Photo : Radio-Canada / René Landry

Mais, le maire Doumbia indique que la raison de la présence de ces clôtures serait maintenant davantage reliée à la crainte des accidents qu'à la pandémie.

Ce qui a été soulevé par le comité de l'Administration portuaire, c'est la question de sécurité pour les activités qui se passent au quai, fait-il savoir. Les affiches parlent plutôt de la COVID. Mais, on en est à une étape nouvelle dans cette ère de COVID. Donc, je pense qu'il devrait peut-être y avoir des possibilités de la part de l'Administration portuaire pour créer un corridor sécuritaire pour les marcheurs et les cyclistes.
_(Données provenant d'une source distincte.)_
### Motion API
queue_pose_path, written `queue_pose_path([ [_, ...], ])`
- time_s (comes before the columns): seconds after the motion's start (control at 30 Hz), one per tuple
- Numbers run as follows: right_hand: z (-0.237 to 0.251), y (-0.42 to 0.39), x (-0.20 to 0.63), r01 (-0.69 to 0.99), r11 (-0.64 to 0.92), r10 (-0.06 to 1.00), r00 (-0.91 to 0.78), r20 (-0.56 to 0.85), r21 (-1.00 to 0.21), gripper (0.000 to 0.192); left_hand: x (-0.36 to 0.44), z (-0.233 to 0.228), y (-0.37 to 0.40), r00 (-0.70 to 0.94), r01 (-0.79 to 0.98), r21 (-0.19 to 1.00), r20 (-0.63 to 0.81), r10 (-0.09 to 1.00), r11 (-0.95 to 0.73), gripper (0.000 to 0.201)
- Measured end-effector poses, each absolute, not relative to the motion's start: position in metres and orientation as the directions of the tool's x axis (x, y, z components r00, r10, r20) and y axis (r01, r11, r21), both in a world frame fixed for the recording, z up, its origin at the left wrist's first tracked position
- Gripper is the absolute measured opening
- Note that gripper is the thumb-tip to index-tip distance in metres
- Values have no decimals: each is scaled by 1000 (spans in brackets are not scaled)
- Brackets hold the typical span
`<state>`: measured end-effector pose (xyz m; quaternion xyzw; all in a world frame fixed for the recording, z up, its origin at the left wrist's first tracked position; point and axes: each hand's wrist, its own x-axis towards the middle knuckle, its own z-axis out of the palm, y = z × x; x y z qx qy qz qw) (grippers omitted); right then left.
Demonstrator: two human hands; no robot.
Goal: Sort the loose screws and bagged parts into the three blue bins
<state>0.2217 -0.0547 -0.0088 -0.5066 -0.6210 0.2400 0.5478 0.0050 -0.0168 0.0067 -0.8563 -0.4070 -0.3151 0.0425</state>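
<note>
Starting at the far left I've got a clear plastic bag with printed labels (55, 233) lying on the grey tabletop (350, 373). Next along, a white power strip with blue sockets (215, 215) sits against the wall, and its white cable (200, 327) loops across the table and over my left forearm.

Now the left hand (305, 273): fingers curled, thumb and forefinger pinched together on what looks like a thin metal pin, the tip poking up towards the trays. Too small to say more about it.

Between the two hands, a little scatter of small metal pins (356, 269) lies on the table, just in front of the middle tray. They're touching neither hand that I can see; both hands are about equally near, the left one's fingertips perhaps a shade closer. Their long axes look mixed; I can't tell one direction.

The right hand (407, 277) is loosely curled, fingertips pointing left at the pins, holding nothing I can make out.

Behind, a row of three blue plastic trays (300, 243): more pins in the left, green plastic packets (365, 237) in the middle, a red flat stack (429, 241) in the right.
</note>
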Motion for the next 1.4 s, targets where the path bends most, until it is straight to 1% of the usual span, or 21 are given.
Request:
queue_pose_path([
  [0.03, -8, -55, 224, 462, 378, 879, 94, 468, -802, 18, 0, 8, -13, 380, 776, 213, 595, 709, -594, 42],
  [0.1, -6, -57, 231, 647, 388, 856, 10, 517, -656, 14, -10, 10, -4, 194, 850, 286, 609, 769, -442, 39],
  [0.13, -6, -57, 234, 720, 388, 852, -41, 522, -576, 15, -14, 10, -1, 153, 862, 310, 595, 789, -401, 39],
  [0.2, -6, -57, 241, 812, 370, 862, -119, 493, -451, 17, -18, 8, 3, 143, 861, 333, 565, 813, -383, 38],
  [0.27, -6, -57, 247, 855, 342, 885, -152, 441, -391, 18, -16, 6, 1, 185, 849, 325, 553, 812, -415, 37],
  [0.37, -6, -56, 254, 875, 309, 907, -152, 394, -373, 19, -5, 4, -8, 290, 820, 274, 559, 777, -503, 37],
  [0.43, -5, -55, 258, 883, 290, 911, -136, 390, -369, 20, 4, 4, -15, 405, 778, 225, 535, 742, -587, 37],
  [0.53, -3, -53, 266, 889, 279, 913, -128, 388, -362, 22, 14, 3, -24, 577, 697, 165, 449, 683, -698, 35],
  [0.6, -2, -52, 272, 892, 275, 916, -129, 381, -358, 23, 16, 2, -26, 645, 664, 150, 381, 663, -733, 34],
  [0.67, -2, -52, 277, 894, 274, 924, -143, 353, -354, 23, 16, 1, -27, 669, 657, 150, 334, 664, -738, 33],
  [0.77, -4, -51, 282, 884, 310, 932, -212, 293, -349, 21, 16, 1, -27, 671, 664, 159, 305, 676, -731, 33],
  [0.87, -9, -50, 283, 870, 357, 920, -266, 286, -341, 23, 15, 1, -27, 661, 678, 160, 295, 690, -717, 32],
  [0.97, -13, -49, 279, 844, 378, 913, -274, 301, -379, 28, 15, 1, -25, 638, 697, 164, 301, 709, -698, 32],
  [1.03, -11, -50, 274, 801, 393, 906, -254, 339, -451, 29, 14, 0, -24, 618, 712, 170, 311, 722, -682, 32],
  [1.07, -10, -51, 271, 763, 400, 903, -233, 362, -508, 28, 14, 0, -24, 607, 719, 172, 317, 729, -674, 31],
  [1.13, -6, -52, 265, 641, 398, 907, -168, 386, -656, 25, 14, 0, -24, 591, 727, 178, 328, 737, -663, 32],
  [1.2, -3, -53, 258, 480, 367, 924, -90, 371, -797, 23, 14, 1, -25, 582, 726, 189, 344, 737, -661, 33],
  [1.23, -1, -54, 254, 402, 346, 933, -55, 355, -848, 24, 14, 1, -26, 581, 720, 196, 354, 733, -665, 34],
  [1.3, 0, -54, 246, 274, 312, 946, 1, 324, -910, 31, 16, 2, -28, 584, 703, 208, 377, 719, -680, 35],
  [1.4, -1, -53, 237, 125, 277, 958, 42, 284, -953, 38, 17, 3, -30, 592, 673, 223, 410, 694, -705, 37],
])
Pas de statistiques sur les accidents

Jusqu'en 2004, deux importantes usines de transformation de produits marins, situées près du quai, faisaient travailler quelques centaines de personnes.

Des employés d'un peu partout dans la Péninsule acadienne, de Neguac à Allardville, convergeaient vers le quai de Shippagan pour y travailler. Il n'était pas rare de voir une longue file de voitures, le matin, entrant dans la ville.

Aujourd'hui, Shippagan ne compte plus aucune usine de transformation. Les responsables de l'Administration portuaire seraient malgré tout très préoccupés par les risques d'accident.

Au bureau de l'Administration portuaire, le directeur général, Camille-André Mallet, n'est pas en mesure de fournir des statistiques sur le nombre d'accidents impliquant des membres du public au cours des 10 ou 15 dernières années.